• _What the task asks_
In the records below, find the line with "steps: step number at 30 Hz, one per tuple" and the line with "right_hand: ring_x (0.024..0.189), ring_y". Print both exactly, along with every line between them, and no other line.

• _Task data_
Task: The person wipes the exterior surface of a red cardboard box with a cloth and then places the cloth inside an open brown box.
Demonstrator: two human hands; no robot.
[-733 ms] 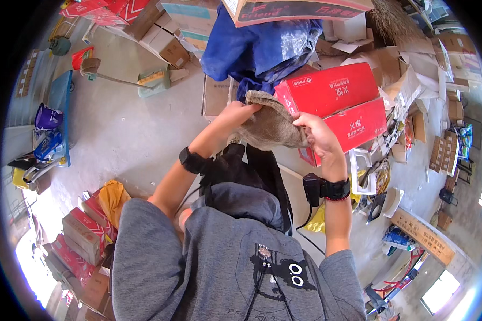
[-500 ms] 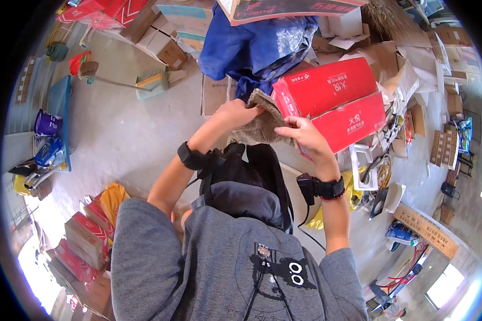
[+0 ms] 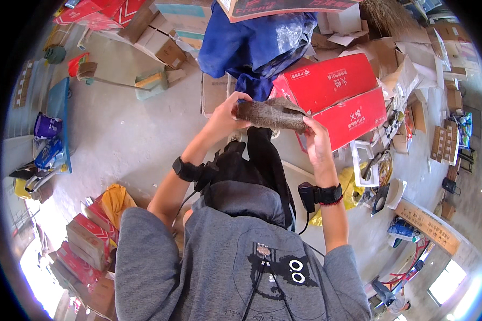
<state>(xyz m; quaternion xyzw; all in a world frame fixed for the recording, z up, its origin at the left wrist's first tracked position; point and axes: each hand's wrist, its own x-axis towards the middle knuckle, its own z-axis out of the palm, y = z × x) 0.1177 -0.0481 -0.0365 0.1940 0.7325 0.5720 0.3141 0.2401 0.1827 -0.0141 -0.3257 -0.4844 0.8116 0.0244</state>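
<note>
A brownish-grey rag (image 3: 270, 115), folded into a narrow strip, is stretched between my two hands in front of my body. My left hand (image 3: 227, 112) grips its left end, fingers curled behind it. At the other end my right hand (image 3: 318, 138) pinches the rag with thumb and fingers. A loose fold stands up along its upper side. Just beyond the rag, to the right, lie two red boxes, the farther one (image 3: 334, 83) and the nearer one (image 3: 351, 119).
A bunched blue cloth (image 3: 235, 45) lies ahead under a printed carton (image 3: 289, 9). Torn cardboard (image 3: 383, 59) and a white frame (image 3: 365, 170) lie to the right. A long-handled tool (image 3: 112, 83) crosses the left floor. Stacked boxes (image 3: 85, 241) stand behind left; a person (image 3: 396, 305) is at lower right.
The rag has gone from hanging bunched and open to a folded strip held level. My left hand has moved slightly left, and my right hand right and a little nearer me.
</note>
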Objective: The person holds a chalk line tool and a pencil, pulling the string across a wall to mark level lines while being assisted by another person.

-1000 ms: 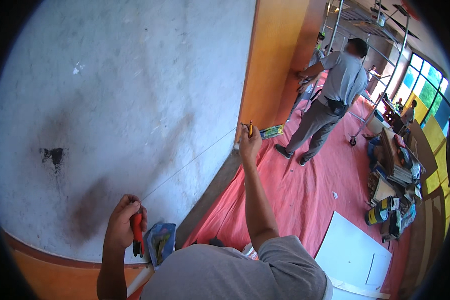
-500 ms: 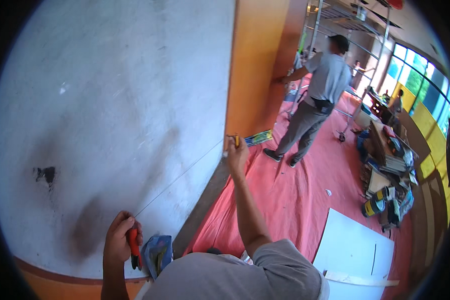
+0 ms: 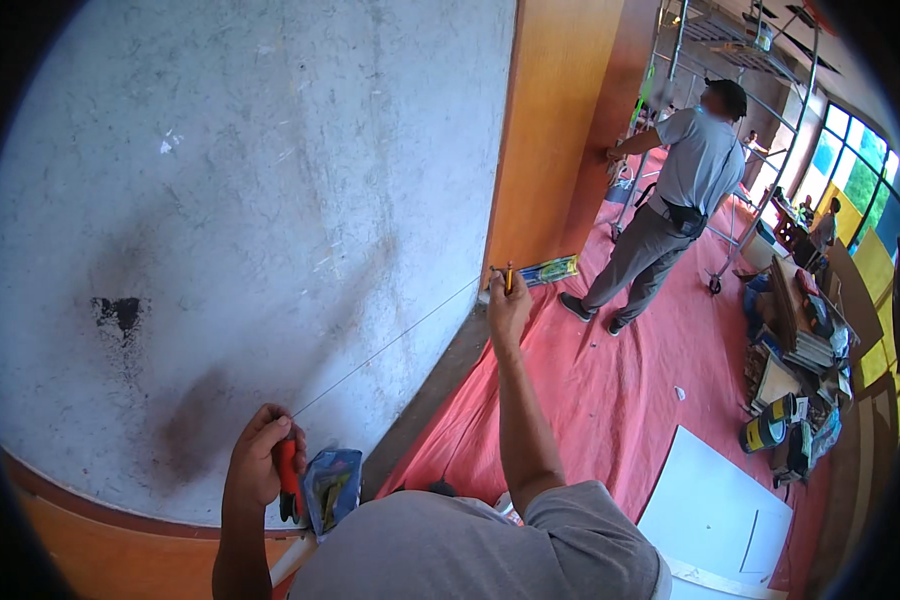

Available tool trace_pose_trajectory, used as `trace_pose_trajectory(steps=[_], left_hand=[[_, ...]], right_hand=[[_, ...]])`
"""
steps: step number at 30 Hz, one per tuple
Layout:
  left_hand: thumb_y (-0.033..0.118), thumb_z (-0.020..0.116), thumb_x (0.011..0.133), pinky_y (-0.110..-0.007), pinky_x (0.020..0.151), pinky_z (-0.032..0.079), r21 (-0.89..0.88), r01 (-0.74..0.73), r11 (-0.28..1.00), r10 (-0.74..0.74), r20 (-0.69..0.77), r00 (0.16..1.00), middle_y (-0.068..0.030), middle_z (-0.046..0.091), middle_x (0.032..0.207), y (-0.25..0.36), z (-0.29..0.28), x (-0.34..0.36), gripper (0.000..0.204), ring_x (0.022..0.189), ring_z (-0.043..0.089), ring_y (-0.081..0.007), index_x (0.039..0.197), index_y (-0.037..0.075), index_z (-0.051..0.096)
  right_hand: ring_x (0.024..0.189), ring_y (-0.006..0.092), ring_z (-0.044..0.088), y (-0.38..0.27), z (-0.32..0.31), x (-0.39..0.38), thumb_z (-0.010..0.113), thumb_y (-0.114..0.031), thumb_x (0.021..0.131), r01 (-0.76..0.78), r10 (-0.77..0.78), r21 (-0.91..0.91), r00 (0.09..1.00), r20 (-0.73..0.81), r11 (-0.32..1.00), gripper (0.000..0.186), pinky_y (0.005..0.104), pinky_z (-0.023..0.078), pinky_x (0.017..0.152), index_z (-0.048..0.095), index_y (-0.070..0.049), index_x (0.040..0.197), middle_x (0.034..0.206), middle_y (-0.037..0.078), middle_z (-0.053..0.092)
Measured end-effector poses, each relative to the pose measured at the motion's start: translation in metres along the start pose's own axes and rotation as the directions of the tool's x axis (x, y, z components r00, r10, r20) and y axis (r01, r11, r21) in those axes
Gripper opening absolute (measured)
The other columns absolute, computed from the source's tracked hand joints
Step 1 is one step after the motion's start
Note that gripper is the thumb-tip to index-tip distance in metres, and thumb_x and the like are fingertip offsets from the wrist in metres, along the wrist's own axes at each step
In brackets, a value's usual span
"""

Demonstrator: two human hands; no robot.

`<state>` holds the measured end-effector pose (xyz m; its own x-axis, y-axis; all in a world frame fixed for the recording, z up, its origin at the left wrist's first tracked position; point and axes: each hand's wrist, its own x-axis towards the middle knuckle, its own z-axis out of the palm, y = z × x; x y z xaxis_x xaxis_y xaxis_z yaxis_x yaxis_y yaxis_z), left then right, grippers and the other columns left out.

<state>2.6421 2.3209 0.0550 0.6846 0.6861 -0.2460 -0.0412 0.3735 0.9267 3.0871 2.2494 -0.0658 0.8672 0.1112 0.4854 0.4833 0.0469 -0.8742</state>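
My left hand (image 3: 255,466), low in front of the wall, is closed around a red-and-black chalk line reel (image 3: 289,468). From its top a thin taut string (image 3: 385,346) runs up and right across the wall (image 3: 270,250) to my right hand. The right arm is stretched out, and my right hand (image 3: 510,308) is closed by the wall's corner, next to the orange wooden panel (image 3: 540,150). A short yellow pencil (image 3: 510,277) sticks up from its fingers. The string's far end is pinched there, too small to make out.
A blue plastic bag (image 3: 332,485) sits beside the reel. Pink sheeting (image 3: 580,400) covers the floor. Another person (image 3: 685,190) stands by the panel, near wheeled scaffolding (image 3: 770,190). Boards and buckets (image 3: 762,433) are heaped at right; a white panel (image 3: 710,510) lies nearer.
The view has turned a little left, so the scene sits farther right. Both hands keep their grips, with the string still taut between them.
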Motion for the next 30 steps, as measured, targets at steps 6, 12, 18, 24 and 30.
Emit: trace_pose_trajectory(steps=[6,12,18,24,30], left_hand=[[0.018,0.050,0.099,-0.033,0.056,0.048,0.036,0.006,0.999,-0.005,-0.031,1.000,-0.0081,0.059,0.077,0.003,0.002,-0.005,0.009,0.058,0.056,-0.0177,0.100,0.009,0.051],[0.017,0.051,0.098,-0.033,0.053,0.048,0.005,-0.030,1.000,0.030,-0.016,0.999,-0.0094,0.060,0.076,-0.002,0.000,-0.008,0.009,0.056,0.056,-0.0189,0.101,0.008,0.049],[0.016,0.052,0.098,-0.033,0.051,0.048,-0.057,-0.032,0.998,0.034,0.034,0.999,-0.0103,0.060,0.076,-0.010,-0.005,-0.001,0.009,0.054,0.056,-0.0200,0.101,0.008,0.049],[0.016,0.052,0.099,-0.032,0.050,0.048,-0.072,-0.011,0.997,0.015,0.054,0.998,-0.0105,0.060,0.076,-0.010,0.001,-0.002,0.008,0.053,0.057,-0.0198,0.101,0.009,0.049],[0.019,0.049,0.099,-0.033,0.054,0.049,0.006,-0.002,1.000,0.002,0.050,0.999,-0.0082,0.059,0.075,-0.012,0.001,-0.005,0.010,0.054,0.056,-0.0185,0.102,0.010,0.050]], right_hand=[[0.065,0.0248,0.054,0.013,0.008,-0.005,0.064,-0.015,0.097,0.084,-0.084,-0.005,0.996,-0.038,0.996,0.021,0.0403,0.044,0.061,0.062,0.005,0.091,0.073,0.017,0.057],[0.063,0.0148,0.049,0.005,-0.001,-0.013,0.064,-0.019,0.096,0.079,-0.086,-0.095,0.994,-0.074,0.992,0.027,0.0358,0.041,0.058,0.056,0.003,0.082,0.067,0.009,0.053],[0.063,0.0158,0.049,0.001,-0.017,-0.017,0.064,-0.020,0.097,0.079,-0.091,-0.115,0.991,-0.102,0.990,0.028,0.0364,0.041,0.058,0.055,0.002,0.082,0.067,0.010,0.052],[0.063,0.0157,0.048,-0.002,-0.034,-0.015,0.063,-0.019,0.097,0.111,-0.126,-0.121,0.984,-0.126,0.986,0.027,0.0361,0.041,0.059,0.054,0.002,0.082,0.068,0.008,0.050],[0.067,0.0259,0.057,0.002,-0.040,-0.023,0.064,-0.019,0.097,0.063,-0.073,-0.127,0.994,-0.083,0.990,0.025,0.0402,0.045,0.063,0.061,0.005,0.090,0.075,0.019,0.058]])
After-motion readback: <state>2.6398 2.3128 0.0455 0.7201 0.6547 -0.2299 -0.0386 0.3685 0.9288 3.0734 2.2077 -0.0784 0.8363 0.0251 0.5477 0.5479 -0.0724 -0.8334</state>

• _Task answer_
steps: step number at 30 Hz, one per tuple
Layout:
  left_hand: thumb_y (-0.033..0.118), thumb_z (-0.020..0.116), thumb_x (0.011..0.133), pinky_y (-0.110..-0.007), pinky_x (0.020..0.151), pinky_z (-0.032..0.079), r21 (-0.89..0.88), r01 (-0.74..0.73), r11 (-0.28..1.00), r10 (-0.74..0.74), r20 (-0.69..0.77), r00 (0.16..1.00), middle_y (-0.068..0.030), middle_z (-0.046..0.091), middle_x (0.032..0.207), y (-0.25..0.36), z (-0.29..0.28), x (-0.34..0.36), gripper (0.000..0.204), ring_x (0.022..0.189), ring_z (-0.043..0.089), ring_y (-0.081..0.007), index_x (0.039..0.197), index_y (-0.037..0.075), index_z (-0.051..0.096)
  right_hand: ring_x (0.024..0.189), ring_y (-0.006..0.092), ring_z (-0.044..0.088), y (-0.38..0.27), z (-0.32..0.31), x (-0.39..0.38), thumb_z (-0.010..0.113), thumb_y (-0.114..0.031), thumb_x (0.021..0.131), r01 (-0.76..0.78), r10 (-0.77..0.78), r21 (-0.91..0.91), r00 (0.09..1.00), r20 (-0.73..0.81), r11 (-0.32..1.00), gripper (0.000..0.186), pinky_y (0.005..0.104), pinky_z (-0.023..0.078), pinky_x (0.017..0.152), index_z (-0.048..0.095), index_y (-0.070..0.049), index_x (0.040..0.197), middle_x (0.034..0.206), middle_y (-0.037..0.078), middle_z (-0.053..0.092)

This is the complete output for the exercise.